(Provided material Opens)
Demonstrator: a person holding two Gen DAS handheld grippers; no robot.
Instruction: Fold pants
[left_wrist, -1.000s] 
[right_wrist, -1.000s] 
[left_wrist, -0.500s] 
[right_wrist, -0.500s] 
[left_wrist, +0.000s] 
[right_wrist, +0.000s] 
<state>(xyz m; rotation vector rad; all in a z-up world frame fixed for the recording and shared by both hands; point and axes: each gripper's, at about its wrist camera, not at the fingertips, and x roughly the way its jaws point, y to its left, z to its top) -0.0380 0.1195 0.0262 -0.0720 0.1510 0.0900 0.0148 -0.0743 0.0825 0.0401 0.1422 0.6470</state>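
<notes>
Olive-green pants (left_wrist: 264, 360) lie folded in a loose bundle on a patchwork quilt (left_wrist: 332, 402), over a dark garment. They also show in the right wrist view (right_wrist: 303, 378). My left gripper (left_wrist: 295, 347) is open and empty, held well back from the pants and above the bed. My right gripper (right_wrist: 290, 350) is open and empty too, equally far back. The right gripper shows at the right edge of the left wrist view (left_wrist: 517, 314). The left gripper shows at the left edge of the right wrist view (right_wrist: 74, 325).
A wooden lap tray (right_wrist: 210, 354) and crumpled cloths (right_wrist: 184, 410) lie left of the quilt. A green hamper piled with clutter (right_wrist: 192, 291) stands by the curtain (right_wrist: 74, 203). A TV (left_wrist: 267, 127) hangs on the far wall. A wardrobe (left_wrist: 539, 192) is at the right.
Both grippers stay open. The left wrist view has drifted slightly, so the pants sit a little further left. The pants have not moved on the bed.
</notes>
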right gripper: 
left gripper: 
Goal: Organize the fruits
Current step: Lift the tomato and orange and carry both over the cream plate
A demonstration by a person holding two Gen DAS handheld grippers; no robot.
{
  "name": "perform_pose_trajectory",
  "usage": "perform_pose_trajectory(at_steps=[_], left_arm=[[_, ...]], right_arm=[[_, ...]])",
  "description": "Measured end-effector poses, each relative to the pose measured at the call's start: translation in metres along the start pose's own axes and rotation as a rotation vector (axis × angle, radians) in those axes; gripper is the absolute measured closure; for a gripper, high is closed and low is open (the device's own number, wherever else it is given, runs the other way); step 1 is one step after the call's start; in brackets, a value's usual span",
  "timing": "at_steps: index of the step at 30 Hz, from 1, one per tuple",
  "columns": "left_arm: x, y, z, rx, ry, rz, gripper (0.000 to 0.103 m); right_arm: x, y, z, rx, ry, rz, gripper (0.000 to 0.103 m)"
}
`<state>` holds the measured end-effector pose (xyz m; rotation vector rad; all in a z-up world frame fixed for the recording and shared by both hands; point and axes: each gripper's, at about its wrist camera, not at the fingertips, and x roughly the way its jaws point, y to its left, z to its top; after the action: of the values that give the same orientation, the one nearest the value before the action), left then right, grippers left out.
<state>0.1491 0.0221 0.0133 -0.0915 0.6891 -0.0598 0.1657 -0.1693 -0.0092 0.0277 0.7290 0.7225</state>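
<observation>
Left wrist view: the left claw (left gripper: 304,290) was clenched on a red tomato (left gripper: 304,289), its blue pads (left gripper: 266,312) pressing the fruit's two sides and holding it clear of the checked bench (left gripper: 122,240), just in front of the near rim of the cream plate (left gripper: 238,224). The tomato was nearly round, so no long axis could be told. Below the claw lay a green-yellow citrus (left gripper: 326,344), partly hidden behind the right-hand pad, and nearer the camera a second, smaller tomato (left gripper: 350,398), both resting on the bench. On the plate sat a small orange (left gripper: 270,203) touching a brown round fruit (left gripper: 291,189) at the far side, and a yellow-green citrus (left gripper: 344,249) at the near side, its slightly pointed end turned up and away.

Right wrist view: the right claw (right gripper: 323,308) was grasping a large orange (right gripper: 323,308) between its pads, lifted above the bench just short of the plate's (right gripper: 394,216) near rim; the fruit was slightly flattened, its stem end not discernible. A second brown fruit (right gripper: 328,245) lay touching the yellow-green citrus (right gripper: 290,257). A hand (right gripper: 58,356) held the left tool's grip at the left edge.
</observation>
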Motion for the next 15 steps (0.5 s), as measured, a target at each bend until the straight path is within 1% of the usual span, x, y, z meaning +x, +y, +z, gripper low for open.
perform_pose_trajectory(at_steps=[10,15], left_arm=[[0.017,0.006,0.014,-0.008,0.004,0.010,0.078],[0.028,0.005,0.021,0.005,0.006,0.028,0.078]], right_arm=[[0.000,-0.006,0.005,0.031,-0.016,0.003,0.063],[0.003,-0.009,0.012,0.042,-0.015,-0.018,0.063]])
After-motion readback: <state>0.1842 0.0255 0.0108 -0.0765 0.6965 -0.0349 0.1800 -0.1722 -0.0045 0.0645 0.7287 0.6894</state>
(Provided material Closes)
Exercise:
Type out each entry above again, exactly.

Result for this task:
Demonstrator: a person holding two Gen DAS handheld grippers; no robot.
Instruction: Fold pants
[left_wrist, -1.000s] 
[right_wrist, -1.000s] 
[left_wrist, -0.500s] 
[right_wrist, -0.500s] 
[left_wrist, +0.000s] 
[right_wrist, +0.000s] 
<state>(xyz m; rotation vector rad; all in a z-up world frame fixed for the recording and shared by both hands; point and axes: each gripper's, at about its wrist camera, not at the fingertips, and x roughly the way its jaws point, y to its left, z to its top) -0.0380 0.1195 0.0262 -0.0720 0.1510 0.0900 0.0148 -0.0743 0.0825 0.0401 0.1422 0.6470</state>
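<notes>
Olive-green pants (left_wrist: 264, 360) lie folded in a loose bundle on a patchwork quilt (left_wrist: 332, 402), over a dark garment. They also show in the right wrist view (right_wrist: 303, 378). My left gripper (left_wrist: 295, 347) is open and empty, held well back from the pants and above the bed. My right gripper (right_wrist: 290, 350) is open and empty too, equally far back. The right gripper shows at the right edge of the left wrist view (left_wrist: 517, 314). The left gripper shows at the left edge of the right wrist view (right_wrist: 74, 325).
A wooden lap tray (right_wrist: 210, 354) and crumpled cloths (right_wrist: 184, 410) lie left of the quilt. A green hamper piled with clutter (right_wrist: 192, 291) stands by the curtain (right_wrist: 74, 203). A TV (left_wrist: 267, 127) hangs on the far wall. A wardrobe (left_wrist: 539, 192) is at the right.
Both grippers stay open. The left wrist view has drifted slightly, so the pants sit a little further left. The pants have not moved on the bed.
</notes>
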right gripper: 
left gripper: 
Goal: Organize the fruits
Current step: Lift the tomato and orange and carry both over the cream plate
A demonstration by a person holding two Gen DAS handheld grippers; no robot.
{
  "name": "perform_pose_trajectory",
  "usage": "perform_pose_trajectory(at_steps=[_], left_arm=[[_, ...]], right_arm=[[_, ...]])",
  "description": "Measured end-effector poses, each relative to the pose measured at the call's start: translation in metres along the start pose's own axes and rotation as a rotation vector (axis × angle, radians) in those axes; gripper is the absolute measured closure; for a gripper, high is closed and low is open (the device's own number, wherever else it is given, runs the other way); step 1 is one step after the call's start; in brackets, a value's usual span",
  "timing": "at_steps: index of the step at 30 Hz, from 1, one per tuple",
  "columns": "left_arm: x, y, z, rx, ry, rz, gripper (0.000 to 0.103 m); right_arm: x, y, z, rx, ry, rz, gripper (0.000 to 0.103 m)"
}
`<state>` holds the measured end-effector pose (xyz m; rotation vector rad; all in a z-up world frame fixed for the recording and shared by both hands; point and axes: each gripper's, at about its wrist camera, not at the fingertips, and x roughly the way its jaws point, y to its left, z to its top; after the action: of the values that give the same orientation, the one nearest the value before the action), left then right, grippers left out.
<state>0.1491 0.0221 0.0133 -0.0915 0.6891 -0.0598 0.1657 -0.1693 -0.0092 0.0277 0.7290 0.7225</state>
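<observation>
Left wrist view: the left claw (left gripper: 304,290) was clenched on a red tomato (left gripper: 304,289), its blue pads (left gripper: 266,312) pressing the fruit's two sides and holding it clear of the checked bench (left gripper: 122,240), just in front of the near rim of the cream plate (left gripper: 238,224). The tomato was nearly round, so no long axis could be told. Below the claw lay a green-yellow citrus (left gripper: 326,344), partly hidden behind the right-hand pad, and nearer the camera a second, smaller tomato (left gripper: 350,398), both resting on the bench. On the plate sat a small orange (left gripper: 270,203) touching a brown round fruit (left gripper: 291,189) at the far side, and a yellow-green citrus (left gripper: 344,249) at the near side, its slightly pointed end turned up and away.

Right wrist view: the right claw (right gripper: 323,308) was grasping a large orange (right gripper: 323,308) between its pads, lifted above the bench just short of the plate's (right gripper: 394,216) near rim; the fruit was slightly flattened, its stem end not discernible. A second brown fruit (right gripper: 328,245) lay touching the yellow-green citrus (right gripper: 290,257). A hand (right gripper: 58,356) held the left tool's grip at the left edge.
</observation>
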Motion for the next 15 steps (0.5 s), as measured, a target at each bend until the straight path is within 1% of the usual span, x, y, z meaning +x, +y, +z, gripper low for open.
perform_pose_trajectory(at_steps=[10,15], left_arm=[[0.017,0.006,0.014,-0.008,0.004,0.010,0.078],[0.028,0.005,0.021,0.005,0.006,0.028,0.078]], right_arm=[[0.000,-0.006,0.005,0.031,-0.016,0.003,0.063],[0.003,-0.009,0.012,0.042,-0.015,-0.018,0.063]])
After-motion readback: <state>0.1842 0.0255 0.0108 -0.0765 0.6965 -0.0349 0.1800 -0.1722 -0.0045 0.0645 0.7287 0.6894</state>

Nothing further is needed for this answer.